Although the Supreme Court rejected the "stream of commerce" theory of personal jurisdiction in these products liability cases, both cases underscore that personal jurisdiction is a highly fact-specific inquiry best done on a case-by-case basis.  While the decisions are noteworthy for product manufacturers, personal jurisdiction remains a highly fact-specific test.

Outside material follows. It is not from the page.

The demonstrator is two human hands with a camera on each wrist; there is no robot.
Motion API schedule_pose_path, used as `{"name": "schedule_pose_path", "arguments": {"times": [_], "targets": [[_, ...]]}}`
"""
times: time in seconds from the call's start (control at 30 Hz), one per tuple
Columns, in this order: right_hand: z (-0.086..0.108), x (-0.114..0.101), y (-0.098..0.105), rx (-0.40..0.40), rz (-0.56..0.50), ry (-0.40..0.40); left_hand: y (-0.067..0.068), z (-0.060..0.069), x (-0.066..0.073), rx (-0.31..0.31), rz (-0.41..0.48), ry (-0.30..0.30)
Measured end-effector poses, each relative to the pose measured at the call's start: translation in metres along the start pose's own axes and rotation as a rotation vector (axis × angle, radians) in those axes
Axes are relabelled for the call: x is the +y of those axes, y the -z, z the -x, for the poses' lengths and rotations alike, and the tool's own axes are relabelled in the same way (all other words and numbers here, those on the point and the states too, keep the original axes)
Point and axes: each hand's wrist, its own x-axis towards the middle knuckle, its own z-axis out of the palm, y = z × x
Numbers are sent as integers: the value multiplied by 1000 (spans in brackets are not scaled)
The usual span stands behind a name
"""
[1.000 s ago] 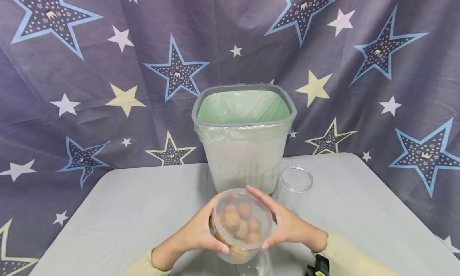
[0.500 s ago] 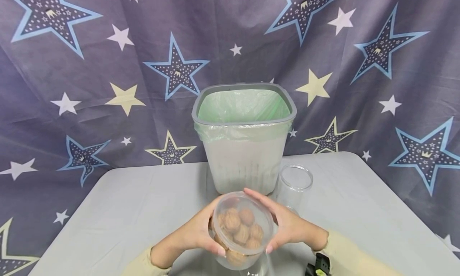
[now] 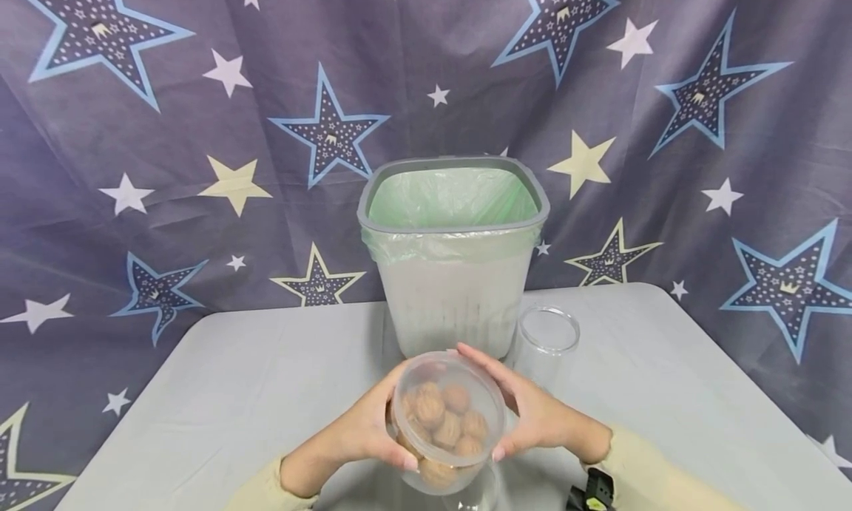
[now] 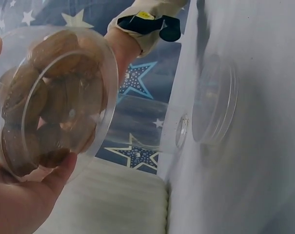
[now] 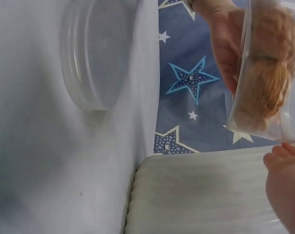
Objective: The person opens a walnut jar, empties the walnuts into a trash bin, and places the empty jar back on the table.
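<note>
Two bare hands share one load over the near edge of the desk (image 3: 253, 381): a clear, round plastic tub (image 3: 452, 458) filled with brown, wrinkled-shelled walnuts (image 3: 429, 405). The left hand (image 3: 376, 418) grips the tub's left side and the right hand (image 3: 532, 416) its right, both thumbs toward the person. The tub is off the desk, held between the person and the bin, and looks slightly tilted. The walnuts show through its frosted upper face; whether that is a separate lid or part of the tub I cannot tell. Below it, by the middle of the near edge, a low, clear, ridged round plastic piece (image 4: 215, 102) rests on the desk, a lid or a shallow dish. Toward the middle of the far edge stands a tall white plastic bin (image 3: 459, 293) with a grey rim and a pale green plastic liner (image 3: 452, 197); just beside it, on the far-right corner's side, stands a clear plastic cylinder (image 3: 532, 359). My reading is that the step in hand is steadying the filled tub with both hands. The next move would call for an even grip on both sides and a level tub, with space kept over the low piece underneath.
</note>
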Motion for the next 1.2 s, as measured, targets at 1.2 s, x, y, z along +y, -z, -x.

In light of these two recent Supreme Court decisions, foreign manufacturers now have additional weapons in their arsenal for fighting lawsuits.  If you or your business place products into the stream of commerce, which results in the products being located in jurisdictions that your business is not incorporated, does not pay taxes, does not own property, and has few contacts, then the Goodyear and McIntyre cases seem to strengthen arguments to dismiss a lawsuit based on the lack of personal jurisdiction.  However, if you purposefully avail yourself to foreign jurisdictions, then you most likely will not prevail on dismissing a case for lack of jurisdiction.  So, keep track of your products and know your distributors.  Ask yourself important questions like:  Where do my products end up?  To whom are my distributors selling my products?  Do my products have a global impact?  What contacts do I have in other jurisdictions?  Simply put, understanding the pipeline of your product distribution, not only in the first instance but also (where feasible) in the aftermarkets, may help reduce product liability.